Segment Open
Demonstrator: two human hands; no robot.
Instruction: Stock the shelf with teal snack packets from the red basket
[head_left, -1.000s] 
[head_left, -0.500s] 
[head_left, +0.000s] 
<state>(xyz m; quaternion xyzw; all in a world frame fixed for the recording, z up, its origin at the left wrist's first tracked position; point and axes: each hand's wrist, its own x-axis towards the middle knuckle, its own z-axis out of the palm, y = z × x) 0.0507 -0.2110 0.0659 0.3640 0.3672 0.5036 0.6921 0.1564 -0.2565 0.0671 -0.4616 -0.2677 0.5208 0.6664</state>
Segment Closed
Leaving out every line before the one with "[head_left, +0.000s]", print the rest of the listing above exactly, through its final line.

## Answer
[head_left, +0.000s] 
<state>(xyz m; quaternion xyzw; all in a world frame fixed for the recording, z up, its origin at the left wrist's first tracked position; point and axes: each hand's wrist, its own x-axis towards the middle knuckle, its own z-axis out of the palm, y = z × x) 0.0507 -0.2110 0.0659 0.3640 0.3672 0.5036 0.6921 0.1564 -0.2565 0.0671 -0.4616 -0.2677 0.5208 0.6664</state>

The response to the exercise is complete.